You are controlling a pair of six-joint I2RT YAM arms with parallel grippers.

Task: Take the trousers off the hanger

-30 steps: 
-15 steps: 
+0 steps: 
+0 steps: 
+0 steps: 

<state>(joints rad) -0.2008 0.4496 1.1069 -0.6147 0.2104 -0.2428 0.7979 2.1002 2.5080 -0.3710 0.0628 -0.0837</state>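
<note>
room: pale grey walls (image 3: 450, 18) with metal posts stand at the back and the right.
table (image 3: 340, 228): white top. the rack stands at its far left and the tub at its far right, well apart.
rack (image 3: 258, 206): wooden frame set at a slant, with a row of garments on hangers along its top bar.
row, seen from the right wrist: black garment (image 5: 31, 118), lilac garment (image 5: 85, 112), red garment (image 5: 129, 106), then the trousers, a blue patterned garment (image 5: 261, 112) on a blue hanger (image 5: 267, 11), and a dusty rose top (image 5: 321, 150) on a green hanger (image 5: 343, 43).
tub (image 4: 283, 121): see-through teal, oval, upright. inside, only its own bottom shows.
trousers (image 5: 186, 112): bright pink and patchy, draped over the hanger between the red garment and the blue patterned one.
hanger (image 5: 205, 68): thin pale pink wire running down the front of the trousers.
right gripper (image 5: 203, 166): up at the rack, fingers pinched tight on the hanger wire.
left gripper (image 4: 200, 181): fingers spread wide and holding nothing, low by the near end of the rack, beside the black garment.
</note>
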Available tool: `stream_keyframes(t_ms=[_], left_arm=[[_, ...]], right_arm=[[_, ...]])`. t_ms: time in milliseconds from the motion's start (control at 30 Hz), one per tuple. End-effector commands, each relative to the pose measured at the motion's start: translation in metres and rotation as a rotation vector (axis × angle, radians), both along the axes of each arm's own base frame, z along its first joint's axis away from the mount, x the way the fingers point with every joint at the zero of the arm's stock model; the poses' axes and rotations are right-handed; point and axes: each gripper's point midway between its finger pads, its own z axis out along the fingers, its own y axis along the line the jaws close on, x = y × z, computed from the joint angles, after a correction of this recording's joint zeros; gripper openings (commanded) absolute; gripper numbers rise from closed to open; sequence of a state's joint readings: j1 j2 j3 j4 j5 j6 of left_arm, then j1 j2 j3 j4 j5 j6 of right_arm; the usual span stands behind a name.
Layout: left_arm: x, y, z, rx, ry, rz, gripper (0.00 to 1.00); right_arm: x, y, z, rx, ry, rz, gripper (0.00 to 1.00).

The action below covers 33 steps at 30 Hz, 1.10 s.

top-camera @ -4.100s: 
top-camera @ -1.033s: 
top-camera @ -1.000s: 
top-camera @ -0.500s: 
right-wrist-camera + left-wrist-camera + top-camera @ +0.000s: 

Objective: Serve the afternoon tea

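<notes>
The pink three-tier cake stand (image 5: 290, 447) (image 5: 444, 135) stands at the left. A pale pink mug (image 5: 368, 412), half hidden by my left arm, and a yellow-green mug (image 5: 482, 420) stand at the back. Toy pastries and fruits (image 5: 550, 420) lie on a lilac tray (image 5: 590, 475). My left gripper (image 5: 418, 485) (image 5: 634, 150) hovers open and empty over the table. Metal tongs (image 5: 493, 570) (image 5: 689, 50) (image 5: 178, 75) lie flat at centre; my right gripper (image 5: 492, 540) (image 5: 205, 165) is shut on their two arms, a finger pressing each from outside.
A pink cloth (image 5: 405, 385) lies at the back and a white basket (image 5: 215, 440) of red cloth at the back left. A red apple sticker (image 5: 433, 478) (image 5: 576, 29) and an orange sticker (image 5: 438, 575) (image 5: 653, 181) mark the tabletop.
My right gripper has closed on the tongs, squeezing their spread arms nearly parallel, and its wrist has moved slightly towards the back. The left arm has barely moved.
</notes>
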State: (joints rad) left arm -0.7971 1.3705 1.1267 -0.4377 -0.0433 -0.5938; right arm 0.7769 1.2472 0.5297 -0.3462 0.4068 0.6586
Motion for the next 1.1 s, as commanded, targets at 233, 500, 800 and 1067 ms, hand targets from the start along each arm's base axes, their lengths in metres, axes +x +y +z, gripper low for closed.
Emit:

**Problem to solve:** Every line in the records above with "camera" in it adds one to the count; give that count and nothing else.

**Finished exercise:** 5